**ACTIVITY:** Search the data below for the word "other" and copy each line that holds it.

**EXERCISE DATA:**
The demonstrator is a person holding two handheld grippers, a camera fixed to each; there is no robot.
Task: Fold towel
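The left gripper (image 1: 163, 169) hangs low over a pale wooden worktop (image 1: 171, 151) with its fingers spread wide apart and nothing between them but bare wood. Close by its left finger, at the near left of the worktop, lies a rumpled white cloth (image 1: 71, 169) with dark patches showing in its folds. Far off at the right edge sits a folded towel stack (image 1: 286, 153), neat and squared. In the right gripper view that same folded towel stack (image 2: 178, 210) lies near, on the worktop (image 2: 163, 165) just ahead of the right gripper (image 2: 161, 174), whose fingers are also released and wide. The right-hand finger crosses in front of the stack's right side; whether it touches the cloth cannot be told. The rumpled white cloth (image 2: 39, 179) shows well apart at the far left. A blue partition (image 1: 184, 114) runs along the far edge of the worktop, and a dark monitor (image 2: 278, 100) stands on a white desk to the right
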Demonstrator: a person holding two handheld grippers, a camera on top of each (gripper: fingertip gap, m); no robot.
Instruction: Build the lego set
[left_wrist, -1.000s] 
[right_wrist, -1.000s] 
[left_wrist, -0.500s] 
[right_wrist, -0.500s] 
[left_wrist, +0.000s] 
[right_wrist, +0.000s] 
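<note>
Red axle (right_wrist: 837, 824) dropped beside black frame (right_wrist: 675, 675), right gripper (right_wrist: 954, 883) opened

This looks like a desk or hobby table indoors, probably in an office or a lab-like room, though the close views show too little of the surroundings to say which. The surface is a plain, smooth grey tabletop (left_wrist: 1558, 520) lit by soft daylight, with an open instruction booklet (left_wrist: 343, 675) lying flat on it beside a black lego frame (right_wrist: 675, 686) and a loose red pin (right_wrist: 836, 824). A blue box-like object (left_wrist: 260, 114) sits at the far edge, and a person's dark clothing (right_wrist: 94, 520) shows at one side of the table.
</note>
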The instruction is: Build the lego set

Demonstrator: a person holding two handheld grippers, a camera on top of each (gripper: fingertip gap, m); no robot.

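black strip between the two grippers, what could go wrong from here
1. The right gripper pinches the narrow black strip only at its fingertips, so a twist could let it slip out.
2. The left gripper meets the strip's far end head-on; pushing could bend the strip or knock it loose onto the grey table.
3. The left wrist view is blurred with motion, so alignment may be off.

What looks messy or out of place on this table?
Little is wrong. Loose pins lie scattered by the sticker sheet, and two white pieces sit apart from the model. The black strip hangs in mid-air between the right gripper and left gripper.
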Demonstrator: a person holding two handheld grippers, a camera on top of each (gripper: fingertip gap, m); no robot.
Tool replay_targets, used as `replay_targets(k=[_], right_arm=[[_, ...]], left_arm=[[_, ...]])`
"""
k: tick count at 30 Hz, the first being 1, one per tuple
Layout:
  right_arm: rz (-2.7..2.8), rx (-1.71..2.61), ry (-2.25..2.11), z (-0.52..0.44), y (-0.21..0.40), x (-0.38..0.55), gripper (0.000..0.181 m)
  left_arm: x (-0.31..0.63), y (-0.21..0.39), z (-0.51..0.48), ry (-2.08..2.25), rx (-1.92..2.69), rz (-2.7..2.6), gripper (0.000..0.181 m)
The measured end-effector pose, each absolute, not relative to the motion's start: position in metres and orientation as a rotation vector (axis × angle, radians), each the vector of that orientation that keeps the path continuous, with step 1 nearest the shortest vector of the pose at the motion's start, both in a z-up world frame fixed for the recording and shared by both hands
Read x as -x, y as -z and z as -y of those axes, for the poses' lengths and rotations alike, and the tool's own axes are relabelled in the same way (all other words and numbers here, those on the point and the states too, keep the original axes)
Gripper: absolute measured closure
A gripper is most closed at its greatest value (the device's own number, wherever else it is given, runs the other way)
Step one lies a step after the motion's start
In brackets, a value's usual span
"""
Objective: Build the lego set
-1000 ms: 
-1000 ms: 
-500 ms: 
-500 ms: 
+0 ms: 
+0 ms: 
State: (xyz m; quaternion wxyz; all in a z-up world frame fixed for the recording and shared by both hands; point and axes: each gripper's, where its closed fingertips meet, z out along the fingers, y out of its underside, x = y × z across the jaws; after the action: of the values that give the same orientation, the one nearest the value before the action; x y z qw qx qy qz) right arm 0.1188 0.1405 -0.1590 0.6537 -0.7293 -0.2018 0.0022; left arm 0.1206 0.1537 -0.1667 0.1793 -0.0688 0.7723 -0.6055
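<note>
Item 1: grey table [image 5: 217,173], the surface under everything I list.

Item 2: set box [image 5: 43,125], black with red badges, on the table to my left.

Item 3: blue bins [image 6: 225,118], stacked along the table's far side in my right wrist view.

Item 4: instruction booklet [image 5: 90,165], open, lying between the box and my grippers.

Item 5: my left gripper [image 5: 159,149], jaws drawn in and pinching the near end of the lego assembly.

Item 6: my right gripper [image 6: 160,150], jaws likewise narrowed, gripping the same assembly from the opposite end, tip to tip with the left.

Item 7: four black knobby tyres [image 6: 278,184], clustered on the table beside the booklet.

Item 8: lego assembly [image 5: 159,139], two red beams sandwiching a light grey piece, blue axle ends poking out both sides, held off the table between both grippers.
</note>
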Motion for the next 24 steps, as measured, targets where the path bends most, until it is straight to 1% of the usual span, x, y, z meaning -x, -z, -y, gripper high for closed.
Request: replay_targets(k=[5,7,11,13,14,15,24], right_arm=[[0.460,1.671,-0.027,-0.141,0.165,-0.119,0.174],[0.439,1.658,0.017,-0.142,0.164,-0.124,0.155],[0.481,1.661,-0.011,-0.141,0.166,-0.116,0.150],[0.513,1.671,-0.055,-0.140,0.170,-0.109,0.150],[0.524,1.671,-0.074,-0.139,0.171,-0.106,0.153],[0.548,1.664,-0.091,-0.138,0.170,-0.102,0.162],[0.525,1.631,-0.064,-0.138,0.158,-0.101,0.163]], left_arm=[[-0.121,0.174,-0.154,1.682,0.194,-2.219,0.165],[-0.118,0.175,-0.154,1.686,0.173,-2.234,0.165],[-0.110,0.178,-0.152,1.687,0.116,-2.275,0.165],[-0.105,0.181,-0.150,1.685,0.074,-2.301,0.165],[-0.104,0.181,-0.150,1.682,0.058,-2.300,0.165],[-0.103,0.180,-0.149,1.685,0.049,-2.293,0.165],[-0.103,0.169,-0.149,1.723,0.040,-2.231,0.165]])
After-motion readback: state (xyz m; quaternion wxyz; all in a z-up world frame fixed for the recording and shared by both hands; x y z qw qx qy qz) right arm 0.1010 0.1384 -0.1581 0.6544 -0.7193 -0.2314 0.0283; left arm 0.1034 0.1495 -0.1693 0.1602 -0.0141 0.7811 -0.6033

**TASK SOLUTION:**
Read x as -x, y as -z and z as -y of those axes, for the poses' lengths and rotations alike, and the tool's own axes are relabelled in the same way (all other words and numbers here, those on the point and the states too, keep the original axes)
A gripper is most closed at its greatest value (the device's own number, wherever else it is given, runs the other way)

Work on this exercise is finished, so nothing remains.